**DIRECTIONS FOR THIS TASK**
Return the records exactly, from the first line through the "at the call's" line.

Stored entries
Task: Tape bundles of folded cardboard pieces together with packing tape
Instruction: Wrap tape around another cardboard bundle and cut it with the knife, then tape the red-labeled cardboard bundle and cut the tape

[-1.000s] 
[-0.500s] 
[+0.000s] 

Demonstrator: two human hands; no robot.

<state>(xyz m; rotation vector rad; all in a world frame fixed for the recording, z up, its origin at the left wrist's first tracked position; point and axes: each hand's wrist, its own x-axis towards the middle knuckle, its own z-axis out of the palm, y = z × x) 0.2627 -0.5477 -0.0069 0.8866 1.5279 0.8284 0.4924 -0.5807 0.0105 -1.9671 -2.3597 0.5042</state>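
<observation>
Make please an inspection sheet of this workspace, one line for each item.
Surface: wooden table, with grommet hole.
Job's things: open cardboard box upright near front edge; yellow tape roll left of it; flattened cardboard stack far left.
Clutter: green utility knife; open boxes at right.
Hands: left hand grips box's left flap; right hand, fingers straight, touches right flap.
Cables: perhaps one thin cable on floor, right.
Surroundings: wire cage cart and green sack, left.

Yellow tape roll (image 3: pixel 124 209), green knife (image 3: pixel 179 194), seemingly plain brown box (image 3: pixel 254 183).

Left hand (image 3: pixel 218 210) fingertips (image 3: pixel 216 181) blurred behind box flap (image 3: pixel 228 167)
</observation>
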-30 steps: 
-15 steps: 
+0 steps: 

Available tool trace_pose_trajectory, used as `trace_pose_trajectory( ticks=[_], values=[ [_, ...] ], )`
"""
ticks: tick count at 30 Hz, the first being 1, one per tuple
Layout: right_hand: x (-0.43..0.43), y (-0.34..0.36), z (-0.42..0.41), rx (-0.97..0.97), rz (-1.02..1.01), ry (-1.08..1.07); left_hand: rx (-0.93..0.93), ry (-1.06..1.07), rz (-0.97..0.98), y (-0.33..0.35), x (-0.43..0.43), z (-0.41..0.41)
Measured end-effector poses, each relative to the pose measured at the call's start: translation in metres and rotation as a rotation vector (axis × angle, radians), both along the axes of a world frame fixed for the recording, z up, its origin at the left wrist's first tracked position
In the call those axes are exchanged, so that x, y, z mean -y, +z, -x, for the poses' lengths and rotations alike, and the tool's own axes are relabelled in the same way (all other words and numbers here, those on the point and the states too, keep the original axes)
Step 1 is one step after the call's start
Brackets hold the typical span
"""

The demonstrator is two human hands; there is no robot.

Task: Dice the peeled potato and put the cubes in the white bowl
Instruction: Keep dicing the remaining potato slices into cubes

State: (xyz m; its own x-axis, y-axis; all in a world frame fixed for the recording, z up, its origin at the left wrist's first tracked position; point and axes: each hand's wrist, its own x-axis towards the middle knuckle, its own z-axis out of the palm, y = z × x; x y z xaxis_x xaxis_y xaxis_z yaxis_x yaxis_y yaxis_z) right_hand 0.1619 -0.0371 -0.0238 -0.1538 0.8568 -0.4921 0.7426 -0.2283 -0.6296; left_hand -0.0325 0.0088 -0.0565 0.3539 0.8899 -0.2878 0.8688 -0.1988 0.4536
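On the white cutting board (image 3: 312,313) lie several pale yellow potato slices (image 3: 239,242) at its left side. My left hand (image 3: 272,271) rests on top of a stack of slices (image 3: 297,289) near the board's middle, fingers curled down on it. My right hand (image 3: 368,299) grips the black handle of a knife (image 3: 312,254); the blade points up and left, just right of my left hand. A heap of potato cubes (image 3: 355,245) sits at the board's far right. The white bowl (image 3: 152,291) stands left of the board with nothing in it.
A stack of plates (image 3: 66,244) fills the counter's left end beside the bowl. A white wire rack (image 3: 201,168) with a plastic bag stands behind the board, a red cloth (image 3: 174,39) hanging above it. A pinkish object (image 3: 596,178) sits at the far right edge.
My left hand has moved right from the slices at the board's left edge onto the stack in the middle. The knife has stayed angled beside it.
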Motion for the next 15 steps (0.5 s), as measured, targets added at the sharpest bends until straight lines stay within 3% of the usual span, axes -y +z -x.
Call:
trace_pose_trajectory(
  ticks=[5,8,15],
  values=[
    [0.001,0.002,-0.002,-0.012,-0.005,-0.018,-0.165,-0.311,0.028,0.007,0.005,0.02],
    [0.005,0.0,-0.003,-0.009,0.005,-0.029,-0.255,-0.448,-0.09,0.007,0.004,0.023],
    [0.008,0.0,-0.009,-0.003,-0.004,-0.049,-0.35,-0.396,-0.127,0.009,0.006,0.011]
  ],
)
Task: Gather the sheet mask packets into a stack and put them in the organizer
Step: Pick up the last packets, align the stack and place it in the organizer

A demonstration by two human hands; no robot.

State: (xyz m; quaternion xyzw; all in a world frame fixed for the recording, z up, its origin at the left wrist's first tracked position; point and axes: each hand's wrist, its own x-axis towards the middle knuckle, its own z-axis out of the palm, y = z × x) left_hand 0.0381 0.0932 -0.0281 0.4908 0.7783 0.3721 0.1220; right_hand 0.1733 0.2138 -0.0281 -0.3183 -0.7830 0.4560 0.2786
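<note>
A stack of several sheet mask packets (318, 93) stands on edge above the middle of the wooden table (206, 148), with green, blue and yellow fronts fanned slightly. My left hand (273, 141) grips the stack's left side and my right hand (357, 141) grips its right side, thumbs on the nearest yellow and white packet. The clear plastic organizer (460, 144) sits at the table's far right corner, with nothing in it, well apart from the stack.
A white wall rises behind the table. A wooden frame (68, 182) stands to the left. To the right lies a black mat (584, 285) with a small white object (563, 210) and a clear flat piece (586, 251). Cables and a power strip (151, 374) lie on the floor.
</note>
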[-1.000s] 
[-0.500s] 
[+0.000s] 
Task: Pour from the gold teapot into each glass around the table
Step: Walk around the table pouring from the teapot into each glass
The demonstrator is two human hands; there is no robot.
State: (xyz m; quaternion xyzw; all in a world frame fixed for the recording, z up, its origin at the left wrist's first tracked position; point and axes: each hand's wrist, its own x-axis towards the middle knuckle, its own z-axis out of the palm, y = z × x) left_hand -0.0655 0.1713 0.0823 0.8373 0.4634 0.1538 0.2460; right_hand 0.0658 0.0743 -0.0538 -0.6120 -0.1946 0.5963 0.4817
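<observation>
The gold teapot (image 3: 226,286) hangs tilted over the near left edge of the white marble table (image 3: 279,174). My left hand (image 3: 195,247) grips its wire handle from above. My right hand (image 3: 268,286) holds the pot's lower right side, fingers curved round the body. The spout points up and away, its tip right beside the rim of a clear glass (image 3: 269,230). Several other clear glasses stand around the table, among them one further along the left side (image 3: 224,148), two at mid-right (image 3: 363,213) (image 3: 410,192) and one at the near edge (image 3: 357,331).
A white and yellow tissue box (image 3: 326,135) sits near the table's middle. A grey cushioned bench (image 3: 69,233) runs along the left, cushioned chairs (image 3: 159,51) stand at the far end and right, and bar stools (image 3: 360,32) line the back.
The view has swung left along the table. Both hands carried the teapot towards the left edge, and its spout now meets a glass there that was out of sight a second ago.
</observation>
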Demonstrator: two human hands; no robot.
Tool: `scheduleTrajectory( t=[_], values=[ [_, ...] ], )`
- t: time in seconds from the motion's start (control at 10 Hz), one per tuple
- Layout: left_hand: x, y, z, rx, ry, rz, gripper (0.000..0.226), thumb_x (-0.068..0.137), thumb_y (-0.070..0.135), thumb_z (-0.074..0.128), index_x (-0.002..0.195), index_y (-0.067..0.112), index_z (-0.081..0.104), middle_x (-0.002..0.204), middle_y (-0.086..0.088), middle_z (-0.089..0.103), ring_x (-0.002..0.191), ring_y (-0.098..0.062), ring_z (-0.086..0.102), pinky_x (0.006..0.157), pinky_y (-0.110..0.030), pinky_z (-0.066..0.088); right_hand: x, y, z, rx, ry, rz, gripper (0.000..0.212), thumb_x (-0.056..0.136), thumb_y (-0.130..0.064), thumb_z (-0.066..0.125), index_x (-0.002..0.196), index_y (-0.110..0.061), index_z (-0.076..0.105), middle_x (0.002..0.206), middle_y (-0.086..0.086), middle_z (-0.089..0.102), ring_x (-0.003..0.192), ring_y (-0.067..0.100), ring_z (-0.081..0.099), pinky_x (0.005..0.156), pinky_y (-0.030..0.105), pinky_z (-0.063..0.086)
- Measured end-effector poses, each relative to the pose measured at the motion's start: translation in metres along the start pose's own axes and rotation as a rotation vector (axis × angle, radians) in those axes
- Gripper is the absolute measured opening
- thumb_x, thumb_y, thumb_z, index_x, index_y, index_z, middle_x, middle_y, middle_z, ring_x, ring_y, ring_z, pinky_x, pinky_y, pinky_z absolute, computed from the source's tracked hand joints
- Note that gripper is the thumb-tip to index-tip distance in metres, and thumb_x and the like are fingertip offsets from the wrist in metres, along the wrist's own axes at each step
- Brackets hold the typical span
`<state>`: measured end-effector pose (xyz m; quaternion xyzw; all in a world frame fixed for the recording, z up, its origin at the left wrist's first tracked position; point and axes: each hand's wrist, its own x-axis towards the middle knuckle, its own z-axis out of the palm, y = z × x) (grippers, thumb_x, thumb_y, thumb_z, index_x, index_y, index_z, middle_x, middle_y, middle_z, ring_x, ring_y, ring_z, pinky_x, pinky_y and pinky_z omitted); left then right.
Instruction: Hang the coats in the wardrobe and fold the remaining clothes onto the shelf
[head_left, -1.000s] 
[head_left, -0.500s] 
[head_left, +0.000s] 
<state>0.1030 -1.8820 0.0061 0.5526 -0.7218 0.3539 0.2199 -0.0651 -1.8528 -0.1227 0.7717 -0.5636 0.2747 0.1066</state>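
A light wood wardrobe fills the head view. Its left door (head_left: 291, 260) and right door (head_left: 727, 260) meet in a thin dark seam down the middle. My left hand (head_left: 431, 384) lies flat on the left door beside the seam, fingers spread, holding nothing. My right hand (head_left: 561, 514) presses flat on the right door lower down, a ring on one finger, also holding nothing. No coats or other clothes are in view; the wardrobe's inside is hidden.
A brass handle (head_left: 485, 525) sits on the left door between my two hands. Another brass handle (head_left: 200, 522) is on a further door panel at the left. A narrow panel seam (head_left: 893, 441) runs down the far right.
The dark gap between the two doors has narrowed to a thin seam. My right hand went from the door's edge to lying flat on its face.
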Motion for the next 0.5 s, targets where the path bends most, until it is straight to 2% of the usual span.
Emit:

**WRITTEN RESPONSE**
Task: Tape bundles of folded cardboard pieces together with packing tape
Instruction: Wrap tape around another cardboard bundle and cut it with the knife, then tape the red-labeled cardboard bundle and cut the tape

[-1.000s] 
[-0.500s] 
[+0.000s] 

Demonstrator: two human hands; no robot.

<state>(xyz m; rotation vector rad; all in a world frame fixed for the recording, z up, its origin at the left wrist's first tracked position; point and axes: each hand's wrist, its own x-axis towards the middle knuckle, its own z-axis out of the palm, y = z × x) 0.2627 -0.5477 -0.0069 0.8866 1.5279 0.8284 0.4924 -0.5807 0.0105 -1.9671 -2.3597 0.5042</state>
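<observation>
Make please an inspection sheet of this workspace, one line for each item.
Surface: wooden table, with grommet hole.
Job's things: open cardboard box upright near front edge; yellow tape roll left of it; flattened cardboard stack far left.
Clutter: green utility knife; open boxes at right.
Hands: left hand grips box's left flap; right hand, fingers straight, touches right flap.
Cables: perhaps one thin cable on floor, right.
Surroundings: wire cage cart and green sack, left.

Yellow tape roll (image 3: pixel 124 209), green knife (image 3: pixel 179 194), seemingly plain brown box (image 3: pixel 254 183).

Left hand (image 3: pixel 218 210) fingertips (image 3: pixel 216 181) blurred behind box flap (image 3: pixel 228 167)
</observation>
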-30 steps: 
-15 steps: 
+0 steps: 

Available tool trace_pose_trajectory, used as `trace_pose_trajectory( ticks=[_], values=[ [_, ...] ], )`
"""
ticks: tick count at 30 Hz, the first being 1, one per tuple
Layout: right_hand: x (-0.43..0.43), y (-0.34..0.36), z (-0.42..0.41), rx (-0.97..0.97), rz (-1.02..1.01), ry (-1.08..1.07); left_hand: rx (-0.93..0.93), ry (-1.06..1.07), rz (-0.97..0.98), y (-0.33..0.35), x (-0.43..0.43), z (-0.41..0.41)
Measured end-effector poses, each relative to the pose measured at the call's start: translation in metres and rotation as a rotation vector (axis × angle, radians), both along the axes of a world frame fixed for the recording, z up, its origin at the left wrist's first tracked position

There is nothing more to add to the answer.